The film is a quasi-biography of former Major League Baseball left-handed pitcher Bill “Spaceman” Lee, who pitched for the Boston Red Sox from 1969 to 1978 and garnered just as much attention for his off-the-field behavior as he did for his in-game performances.
Lee was outspoken on many controversial issues, and once told reporters his use of marijuana made him “impervious to bus fumes” he encountered on the way to Fenway Park in Boston.
The Sporting Times says the trailer has “negatively portrayed [it] as a publication that venerates and promotes over-the-hill athletes with serious addiction problems – the sort of sensationalist story that it would by all means avoid as it is the antithesis of the clean cut girl or boy next door image it actively promotes.”

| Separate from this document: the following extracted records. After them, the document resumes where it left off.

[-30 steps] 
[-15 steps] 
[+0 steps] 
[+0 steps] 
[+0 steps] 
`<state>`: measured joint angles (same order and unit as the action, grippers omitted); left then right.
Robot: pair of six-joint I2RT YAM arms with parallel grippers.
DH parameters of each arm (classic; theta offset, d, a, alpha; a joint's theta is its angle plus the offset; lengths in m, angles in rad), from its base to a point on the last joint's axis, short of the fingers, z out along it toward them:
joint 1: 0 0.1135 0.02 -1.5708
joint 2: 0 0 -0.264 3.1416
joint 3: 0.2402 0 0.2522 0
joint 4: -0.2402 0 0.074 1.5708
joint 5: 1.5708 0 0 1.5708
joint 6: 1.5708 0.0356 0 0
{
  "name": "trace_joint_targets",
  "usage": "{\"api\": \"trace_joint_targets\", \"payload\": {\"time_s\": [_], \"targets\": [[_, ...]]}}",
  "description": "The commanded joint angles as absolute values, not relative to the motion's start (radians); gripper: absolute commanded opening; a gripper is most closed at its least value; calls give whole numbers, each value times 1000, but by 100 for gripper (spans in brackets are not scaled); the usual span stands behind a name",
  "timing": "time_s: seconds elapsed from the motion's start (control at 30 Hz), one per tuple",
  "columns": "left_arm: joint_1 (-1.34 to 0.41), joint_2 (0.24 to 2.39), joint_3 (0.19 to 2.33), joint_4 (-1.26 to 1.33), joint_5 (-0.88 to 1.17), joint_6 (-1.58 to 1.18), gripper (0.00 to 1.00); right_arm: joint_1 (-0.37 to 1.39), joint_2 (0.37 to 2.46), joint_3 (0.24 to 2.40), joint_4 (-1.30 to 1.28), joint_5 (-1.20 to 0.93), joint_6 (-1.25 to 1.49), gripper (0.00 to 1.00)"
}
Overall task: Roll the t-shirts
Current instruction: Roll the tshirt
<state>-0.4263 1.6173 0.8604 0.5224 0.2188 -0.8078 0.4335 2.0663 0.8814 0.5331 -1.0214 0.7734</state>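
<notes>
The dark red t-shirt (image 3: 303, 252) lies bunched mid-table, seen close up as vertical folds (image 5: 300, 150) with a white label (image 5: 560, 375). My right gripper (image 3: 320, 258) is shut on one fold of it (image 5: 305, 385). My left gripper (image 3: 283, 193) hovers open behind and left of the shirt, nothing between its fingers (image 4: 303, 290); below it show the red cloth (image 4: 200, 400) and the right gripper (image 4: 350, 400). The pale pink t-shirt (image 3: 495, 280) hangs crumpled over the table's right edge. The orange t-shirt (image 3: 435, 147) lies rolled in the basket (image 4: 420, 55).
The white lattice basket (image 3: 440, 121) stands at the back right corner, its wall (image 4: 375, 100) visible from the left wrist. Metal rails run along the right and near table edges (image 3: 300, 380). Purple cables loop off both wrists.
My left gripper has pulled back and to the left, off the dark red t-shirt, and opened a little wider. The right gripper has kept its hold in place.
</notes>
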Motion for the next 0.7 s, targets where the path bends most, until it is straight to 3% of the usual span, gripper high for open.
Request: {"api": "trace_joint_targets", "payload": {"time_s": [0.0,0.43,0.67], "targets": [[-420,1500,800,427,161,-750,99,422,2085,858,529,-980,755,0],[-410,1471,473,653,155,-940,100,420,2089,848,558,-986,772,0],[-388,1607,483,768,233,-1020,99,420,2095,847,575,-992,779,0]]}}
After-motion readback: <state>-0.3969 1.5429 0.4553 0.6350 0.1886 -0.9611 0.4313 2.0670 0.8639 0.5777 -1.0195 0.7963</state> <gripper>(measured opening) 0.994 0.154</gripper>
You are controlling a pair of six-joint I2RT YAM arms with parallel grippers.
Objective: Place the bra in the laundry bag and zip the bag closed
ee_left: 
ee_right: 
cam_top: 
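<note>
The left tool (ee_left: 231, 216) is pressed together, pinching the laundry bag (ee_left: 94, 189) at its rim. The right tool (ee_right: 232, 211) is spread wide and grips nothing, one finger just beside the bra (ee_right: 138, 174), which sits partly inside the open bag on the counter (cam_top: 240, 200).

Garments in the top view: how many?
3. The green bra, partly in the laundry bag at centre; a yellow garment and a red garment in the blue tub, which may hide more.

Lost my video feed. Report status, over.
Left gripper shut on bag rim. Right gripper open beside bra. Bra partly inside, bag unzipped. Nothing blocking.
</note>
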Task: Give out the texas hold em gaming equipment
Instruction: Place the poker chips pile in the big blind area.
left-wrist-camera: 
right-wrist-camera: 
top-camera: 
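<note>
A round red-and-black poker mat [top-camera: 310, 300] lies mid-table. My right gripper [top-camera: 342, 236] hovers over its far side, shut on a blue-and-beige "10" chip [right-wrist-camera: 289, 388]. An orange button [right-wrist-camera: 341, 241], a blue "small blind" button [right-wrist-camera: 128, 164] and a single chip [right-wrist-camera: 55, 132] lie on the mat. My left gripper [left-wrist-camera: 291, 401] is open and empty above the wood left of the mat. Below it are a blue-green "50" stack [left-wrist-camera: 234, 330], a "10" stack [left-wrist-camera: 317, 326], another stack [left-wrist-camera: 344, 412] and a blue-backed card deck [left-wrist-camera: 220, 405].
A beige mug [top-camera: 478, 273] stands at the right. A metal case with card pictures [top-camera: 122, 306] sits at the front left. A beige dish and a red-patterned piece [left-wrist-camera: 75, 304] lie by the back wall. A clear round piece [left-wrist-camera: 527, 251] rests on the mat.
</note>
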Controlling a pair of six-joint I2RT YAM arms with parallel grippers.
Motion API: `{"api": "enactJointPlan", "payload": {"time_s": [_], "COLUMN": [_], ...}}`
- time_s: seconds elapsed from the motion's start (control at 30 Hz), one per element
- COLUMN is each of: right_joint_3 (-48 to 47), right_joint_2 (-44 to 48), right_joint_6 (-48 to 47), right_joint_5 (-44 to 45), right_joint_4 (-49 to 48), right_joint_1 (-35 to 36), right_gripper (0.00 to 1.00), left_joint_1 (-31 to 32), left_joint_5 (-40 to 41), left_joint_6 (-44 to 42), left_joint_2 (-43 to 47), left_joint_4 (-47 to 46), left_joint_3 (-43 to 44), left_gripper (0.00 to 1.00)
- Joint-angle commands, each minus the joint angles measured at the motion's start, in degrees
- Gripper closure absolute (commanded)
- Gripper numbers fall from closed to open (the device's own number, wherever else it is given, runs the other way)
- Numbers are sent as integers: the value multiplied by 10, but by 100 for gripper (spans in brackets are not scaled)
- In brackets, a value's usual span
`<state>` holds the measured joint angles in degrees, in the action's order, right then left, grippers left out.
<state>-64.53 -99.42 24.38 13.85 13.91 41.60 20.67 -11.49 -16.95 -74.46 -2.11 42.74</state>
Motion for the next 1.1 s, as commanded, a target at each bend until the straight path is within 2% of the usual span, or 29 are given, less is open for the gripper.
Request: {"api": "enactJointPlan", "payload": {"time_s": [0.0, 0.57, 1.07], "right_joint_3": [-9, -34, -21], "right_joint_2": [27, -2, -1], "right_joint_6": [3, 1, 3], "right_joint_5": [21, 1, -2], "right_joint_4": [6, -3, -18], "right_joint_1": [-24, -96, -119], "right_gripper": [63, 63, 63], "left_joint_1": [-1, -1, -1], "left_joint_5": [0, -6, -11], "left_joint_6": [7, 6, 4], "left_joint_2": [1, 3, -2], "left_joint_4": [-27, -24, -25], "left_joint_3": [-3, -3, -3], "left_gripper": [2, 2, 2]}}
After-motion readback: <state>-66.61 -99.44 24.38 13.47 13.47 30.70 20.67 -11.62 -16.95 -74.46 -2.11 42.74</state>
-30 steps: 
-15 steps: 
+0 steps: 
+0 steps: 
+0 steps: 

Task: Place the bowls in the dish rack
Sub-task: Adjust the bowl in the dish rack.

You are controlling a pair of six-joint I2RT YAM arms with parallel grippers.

The lawsuit claims Orion and MGM were contacted about the infringement, but that the companies “in turn, implicated the various other defendants,” but have done nothing to remedy the situation.
According to the complaint, the film’s trailer garnered millions of views on numerous websites, and “on YouTube alone, the trailer was viewed approximately 2 million times.”
The Sporting Times LLC and Sporting Times Franchise LLC seek over $1.4 million in compensatory and punitive damages for alleged violations of the Lanham Act and commercial disparagement.
The magazine is represented by Clare Feler Cox of Lynch, Cox, Gilman, and Goodman in Louisville, Kentucky.
MGM declined to comment on the lawsuit.